BEGIN RECORD EXCERPTS

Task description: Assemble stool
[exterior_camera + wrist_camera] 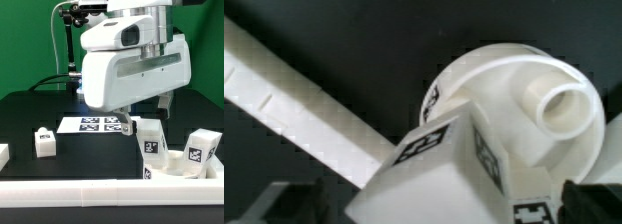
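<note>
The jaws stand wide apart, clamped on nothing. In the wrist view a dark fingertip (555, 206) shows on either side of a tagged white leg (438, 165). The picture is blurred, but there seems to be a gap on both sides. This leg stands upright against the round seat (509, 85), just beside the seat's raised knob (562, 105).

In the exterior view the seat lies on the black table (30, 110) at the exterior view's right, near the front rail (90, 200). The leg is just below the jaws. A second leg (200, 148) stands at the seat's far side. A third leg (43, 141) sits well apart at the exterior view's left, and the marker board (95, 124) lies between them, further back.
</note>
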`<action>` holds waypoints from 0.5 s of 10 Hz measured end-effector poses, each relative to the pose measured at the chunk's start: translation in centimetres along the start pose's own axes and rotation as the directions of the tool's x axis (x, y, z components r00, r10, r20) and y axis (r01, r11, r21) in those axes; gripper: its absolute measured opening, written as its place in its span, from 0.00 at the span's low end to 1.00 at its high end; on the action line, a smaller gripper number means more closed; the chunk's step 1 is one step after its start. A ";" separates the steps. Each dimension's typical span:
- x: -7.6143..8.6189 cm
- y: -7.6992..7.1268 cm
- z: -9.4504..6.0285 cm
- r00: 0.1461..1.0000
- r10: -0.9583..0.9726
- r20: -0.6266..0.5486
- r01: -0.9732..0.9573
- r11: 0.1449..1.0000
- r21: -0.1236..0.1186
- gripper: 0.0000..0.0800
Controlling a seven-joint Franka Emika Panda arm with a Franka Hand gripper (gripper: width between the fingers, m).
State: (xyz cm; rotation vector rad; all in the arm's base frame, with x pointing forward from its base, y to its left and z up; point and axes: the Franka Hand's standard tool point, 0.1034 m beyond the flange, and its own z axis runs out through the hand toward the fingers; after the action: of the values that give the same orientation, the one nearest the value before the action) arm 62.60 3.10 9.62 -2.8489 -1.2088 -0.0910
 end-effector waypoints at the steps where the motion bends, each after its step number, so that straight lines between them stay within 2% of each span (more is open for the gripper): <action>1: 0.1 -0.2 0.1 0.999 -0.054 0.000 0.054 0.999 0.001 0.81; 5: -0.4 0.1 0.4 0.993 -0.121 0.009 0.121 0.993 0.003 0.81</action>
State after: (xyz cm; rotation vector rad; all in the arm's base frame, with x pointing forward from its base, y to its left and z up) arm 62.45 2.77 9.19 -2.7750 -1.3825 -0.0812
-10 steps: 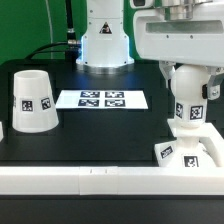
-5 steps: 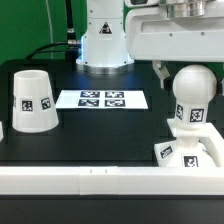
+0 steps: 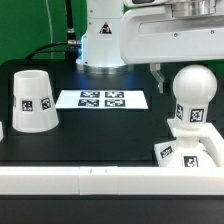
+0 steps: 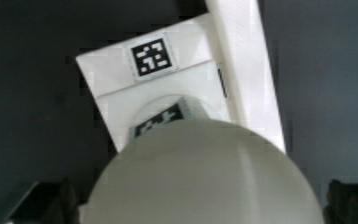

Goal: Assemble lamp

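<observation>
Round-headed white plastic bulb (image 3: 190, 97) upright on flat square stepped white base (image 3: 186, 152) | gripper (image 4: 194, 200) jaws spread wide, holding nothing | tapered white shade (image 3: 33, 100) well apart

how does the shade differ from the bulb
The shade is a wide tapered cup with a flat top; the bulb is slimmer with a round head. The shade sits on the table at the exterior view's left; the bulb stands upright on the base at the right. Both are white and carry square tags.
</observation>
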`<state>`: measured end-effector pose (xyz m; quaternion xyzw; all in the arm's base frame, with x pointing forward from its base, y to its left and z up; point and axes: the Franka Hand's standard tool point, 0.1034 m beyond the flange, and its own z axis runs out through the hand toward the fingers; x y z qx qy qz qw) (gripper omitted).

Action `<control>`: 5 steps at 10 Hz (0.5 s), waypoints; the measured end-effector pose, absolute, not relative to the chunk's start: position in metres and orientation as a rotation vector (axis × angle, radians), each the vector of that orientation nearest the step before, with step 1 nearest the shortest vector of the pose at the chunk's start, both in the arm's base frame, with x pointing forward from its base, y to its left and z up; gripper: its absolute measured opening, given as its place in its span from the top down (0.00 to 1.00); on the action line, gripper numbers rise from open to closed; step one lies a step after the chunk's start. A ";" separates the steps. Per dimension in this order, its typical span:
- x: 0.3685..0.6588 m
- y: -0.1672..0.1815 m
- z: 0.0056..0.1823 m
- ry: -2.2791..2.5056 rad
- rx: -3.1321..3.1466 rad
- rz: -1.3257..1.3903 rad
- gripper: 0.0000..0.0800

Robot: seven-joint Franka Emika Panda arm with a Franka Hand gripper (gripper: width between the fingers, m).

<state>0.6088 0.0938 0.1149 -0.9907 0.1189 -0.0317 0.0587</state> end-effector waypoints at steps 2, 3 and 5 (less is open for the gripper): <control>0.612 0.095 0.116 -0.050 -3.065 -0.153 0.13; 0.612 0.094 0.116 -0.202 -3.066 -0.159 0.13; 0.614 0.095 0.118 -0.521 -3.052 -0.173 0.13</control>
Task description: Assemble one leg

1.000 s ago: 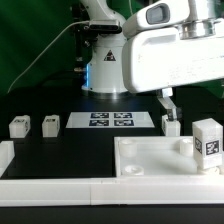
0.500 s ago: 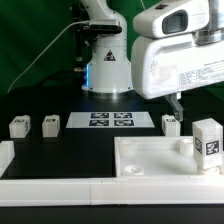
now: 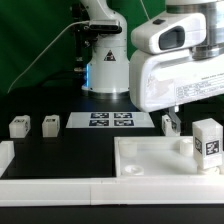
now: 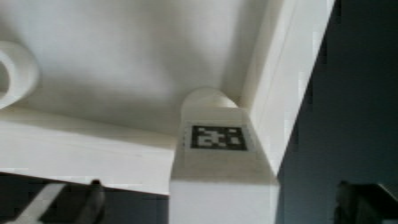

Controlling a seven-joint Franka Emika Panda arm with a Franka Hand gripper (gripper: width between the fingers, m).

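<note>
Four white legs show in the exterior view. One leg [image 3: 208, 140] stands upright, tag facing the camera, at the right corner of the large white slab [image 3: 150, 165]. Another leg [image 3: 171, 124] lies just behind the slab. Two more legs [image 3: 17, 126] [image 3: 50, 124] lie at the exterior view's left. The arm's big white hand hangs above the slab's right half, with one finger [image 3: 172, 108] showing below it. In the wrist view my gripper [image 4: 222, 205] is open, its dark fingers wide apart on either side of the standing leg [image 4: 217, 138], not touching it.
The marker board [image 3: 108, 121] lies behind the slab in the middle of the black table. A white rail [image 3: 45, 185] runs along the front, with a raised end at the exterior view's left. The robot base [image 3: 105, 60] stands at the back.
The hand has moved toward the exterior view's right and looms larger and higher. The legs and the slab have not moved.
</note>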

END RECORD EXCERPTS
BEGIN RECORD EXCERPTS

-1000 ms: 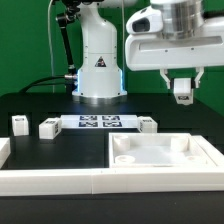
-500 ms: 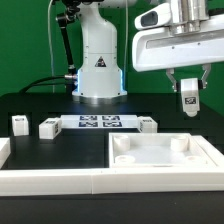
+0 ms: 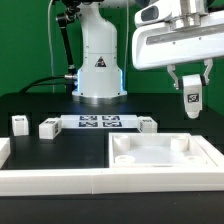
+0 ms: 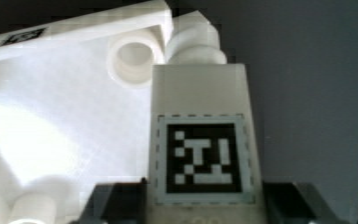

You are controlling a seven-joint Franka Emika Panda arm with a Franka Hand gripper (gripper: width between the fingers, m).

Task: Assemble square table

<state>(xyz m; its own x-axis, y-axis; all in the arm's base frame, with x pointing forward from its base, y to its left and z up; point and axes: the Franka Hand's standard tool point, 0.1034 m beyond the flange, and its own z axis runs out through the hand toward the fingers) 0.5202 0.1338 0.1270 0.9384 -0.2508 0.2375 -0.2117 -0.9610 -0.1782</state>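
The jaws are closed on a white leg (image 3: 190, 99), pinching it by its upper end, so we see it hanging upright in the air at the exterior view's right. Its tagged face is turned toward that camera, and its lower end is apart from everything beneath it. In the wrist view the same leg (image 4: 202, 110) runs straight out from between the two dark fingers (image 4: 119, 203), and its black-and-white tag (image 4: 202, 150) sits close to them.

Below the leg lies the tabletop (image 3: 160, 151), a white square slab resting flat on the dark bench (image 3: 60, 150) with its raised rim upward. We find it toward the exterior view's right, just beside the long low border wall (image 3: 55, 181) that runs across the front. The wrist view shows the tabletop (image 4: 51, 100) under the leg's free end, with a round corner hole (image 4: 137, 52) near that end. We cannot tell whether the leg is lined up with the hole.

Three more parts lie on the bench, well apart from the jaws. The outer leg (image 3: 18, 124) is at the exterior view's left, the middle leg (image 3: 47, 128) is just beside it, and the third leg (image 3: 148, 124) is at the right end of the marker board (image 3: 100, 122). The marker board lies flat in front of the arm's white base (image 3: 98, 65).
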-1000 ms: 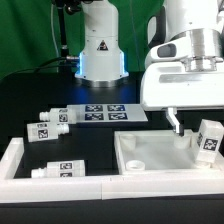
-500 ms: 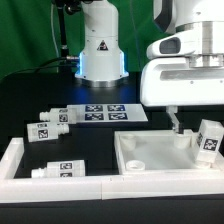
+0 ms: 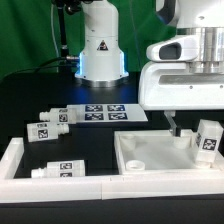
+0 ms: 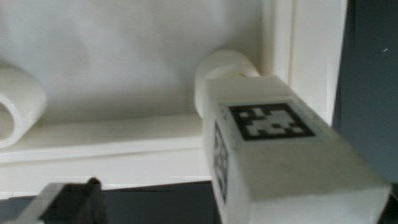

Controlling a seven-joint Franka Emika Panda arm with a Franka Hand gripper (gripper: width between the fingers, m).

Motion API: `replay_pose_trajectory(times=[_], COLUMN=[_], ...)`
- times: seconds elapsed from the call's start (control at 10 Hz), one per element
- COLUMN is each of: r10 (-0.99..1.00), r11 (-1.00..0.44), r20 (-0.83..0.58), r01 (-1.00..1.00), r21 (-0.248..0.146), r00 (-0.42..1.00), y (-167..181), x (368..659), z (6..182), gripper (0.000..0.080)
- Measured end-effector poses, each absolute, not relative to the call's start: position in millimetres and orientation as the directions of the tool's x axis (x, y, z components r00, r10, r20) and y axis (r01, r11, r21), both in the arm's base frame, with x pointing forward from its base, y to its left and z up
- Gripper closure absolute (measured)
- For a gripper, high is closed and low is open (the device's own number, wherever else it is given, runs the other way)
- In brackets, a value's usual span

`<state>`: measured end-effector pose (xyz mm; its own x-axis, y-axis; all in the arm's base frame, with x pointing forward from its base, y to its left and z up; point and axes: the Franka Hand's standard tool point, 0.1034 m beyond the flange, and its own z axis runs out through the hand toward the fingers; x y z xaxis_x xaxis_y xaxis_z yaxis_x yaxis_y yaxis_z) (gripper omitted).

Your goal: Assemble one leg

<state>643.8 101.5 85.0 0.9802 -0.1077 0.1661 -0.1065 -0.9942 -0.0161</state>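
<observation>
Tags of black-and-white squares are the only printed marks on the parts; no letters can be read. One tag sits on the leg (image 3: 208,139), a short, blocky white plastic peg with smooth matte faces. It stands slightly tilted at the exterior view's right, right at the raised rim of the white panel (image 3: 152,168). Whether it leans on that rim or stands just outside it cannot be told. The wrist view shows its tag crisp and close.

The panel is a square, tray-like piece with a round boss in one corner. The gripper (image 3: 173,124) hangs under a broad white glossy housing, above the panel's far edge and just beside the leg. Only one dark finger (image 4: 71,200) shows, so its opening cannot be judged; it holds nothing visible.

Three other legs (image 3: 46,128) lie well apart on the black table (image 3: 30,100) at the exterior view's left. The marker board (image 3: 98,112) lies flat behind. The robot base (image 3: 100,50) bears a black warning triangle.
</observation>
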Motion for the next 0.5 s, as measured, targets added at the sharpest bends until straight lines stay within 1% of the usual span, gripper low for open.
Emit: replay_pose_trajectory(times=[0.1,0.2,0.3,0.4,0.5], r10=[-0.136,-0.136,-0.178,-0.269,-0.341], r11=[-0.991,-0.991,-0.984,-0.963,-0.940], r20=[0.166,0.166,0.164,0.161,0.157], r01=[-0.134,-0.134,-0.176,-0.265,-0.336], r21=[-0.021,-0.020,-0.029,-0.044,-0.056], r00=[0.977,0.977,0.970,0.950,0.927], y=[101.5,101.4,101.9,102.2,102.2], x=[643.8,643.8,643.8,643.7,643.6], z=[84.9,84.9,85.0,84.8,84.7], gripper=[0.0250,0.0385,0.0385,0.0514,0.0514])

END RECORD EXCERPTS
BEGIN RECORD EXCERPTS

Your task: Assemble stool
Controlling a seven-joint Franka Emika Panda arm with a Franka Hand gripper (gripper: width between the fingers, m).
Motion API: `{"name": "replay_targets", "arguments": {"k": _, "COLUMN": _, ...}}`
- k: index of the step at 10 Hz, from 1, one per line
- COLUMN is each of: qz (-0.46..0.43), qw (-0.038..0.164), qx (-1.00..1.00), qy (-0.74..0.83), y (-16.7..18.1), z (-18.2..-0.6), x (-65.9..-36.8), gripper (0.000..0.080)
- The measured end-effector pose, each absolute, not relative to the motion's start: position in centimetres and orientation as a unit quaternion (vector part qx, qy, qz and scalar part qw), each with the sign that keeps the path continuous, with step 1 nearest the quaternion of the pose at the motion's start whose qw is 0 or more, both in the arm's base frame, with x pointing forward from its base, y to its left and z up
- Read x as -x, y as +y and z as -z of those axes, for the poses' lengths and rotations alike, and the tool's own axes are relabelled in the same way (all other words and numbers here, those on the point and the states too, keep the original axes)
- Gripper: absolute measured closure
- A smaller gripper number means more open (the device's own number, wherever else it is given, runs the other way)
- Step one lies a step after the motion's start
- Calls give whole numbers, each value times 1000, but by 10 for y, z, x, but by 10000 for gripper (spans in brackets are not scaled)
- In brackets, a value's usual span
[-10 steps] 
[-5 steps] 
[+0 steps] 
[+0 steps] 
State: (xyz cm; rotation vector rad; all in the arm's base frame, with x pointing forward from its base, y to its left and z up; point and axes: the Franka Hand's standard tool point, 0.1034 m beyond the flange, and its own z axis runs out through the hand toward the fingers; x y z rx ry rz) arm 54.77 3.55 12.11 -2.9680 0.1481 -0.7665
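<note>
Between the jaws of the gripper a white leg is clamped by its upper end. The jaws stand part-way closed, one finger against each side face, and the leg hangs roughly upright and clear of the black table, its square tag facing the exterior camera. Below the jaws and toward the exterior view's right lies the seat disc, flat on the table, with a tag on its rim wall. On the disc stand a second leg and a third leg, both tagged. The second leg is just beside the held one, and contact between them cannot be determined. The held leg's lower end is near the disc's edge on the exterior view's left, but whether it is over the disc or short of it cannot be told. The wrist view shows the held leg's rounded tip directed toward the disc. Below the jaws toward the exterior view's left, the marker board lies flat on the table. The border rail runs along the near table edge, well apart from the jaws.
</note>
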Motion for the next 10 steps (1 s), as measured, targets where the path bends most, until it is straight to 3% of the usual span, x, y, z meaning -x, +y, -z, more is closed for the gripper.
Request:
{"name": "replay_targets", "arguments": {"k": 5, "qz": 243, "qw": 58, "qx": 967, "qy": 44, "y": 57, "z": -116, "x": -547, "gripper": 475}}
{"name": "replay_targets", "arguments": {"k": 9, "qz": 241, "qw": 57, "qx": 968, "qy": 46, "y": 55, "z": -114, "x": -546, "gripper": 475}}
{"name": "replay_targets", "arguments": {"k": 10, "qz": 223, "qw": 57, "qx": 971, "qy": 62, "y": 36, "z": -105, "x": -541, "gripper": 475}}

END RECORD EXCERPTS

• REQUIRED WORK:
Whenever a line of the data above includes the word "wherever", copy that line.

• SOLUTION TO THIS PROBLEM:
- For a gripper, high is closed and low is open (the device's own number, wherever else it is given, runs the other way)
- A smaller gripper number means more open (the device's own number, wherever else it is given, runs the other way)

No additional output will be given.